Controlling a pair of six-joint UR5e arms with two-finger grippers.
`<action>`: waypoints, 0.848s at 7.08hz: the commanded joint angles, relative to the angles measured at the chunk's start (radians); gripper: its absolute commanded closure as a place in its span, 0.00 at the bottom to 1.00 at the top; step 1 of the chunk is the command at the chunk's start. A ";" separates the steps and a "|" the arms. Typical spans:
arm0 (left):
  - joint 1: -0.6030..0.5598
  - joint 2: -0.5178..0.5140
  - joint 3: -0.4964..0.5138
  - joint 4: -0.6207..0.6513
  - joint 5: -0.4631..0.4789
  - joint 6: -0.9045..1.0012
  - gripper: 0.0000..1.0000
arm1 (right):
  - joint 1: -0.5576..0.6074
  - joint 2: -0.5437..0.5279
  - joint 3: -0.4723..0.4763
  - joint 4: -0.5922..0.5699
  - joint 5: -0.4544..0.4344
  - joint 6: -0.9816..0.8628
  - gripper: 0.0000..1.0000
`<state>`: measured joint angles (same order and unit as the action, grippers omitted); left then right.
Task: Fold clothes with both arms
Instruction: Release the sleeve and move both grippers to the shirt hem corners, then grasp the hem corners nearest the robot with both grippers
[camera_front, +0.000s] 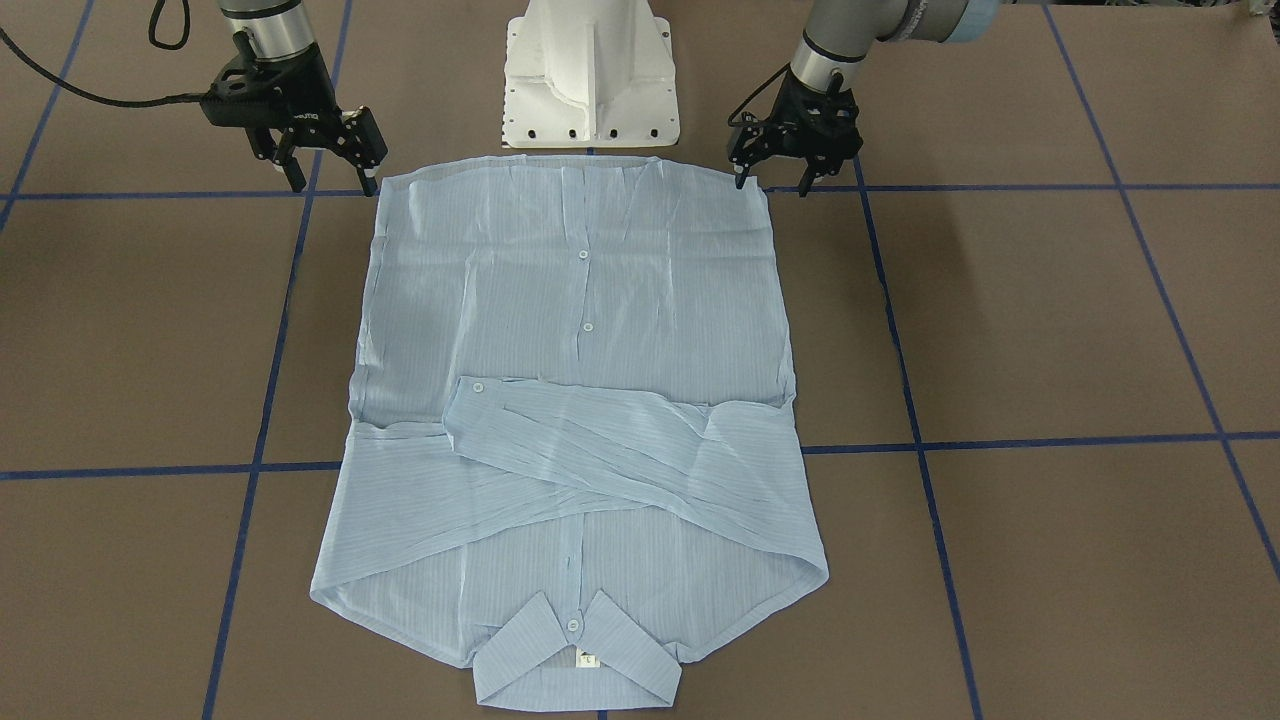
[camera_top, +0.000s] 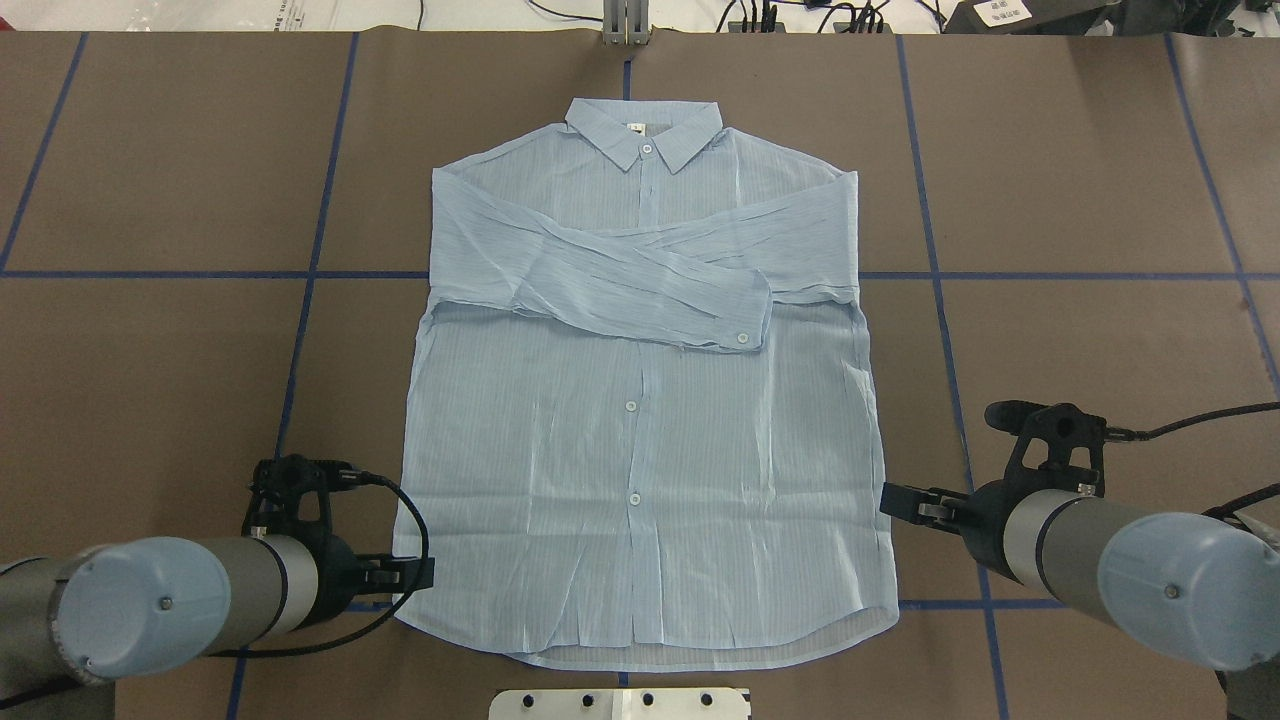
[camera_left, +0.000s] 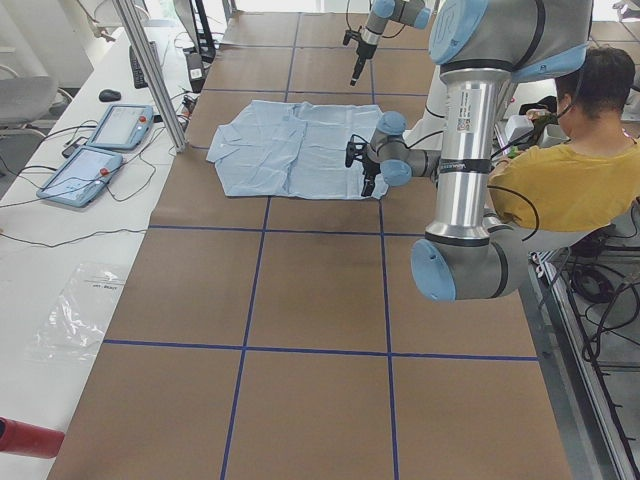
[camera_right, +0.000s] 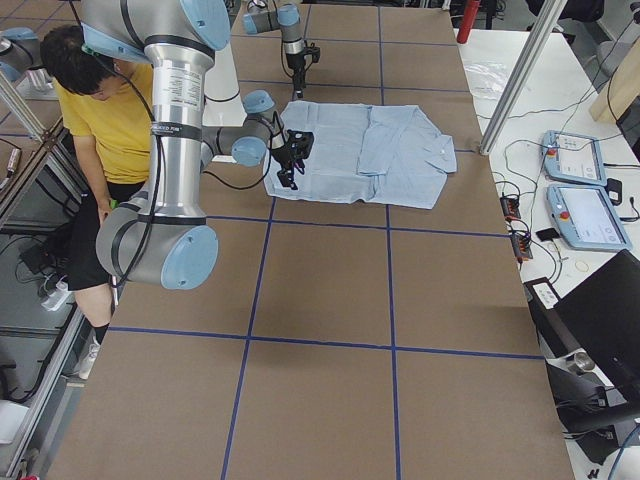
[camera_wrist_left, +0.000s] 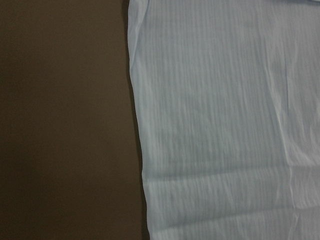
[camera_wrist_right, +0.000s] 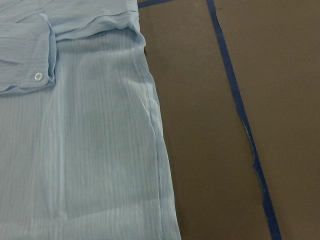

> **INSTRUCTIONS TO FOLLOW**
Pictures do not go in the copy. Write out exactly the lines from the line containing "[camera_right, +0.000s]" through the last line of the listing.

> **SOLUTION BELOW**
[camera_right, +0.000s] 
[camera_wrist_left, +0.000s] 
[camera_wrist_right, +0.000s] 

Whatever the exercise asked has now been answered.